Mia Hansen-Love’s dance music-fueled drama
Eden is an intimate film. First off, it positions the viewer
as part of the story, placing you in the middle of the action. Second, the
fictionalized depiction of the early days and evolution of the “French touch”
sound of electronic music in the mid-1990s, is a story inspired by the musical
aspirations of her younger brother, Sven, who chased the dragon of becoming a
DJ and also co-wrote the script.
A tale of a young man on the journey to find musical success,
the story follows Paul (Felix de Givry) over the course of almost twenty years.
He hangs around clubs, forms a duo, gains notoriety, has relationships, screws
up relationships, is a success, is a failure, borrows money, does a lot of
blow, and learns more than a few important life lessons along the way.
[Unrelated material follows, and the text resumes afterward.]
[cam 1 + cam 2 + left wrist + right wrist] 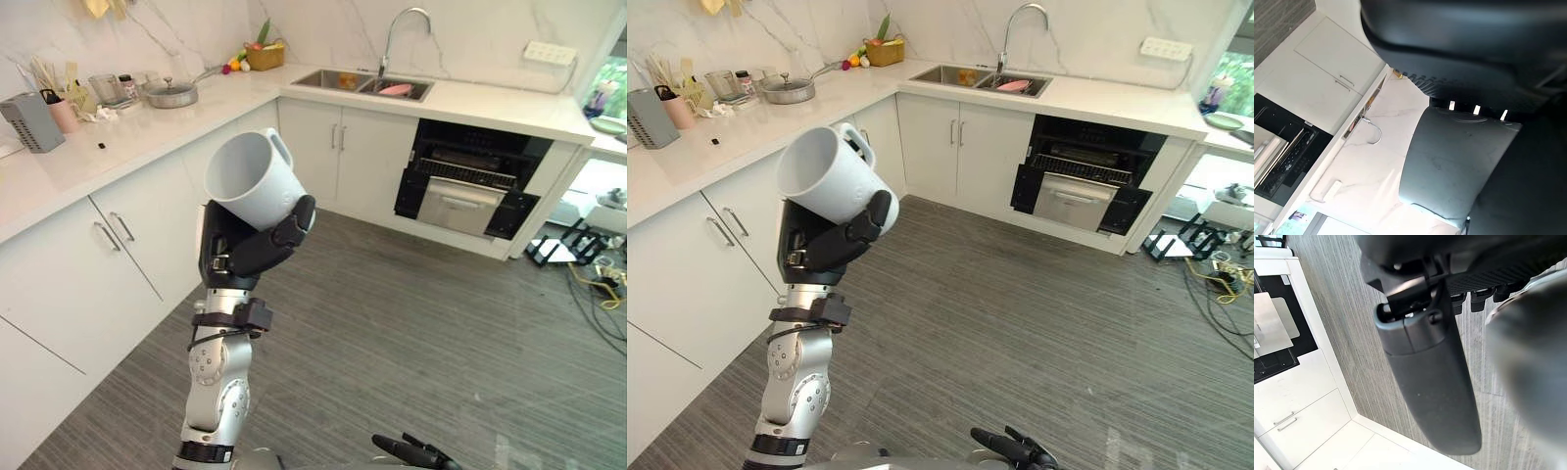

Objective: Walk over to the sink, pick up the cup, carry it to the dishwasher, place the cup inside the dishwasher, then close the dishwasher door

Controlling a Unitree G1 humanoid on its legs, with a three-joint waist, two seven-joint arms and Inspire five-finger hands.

Eden feels like a biopic—in fact, it is
easy to forget that it isn’t—in that it’s a film that attempts to show and
examine almost an entire life over the course of its run time. While Hansen-Love’s
film never completely falls into the traps of similar films that cover such an
extended timespan, it isn’t able to completely avoid them either. The era’s of
Paul’s life are, more than success or failure professionally, defined and set
apart by his romantic relationships, including a tryst with Greta Gerwig’s
American ex-pat, Julia, and an on-again-off-again affair that pops up from time
to time with Pauline Etienne’s Louise.
In the way Eden follows Paul, it is an
attempt to be true to life, there are ups and down, triumphs and losses, but
all of this is shown as they unfold in the real world. A big career success, or
what feels like a horrific defeat at the moment, is rarely the end of the story,
and that is how they are portrayed here. For the most part, Hansen-Love and
company are successful in this endeavor, but the film does, admittedly, go on
fifteen or so minutes too long.
Still, for the pacing issues, Eden is
compulsively watchable. Paul is a compelling protagonist to follow through his
highs and lows, and de Givry delivers a subtle, nuanced performance. Regardless
if you’re a fan of garage (techno that’s “like house, but more disco”—I’m not
entirely sure what that means either), the music does add a propulsive element
to the film that keeps you moving forward, even as Paul’s emotional journey
does fall into a familiar repetitive pattern that is easy to predict—he meets a
girl, his career is going well, he screws it all up.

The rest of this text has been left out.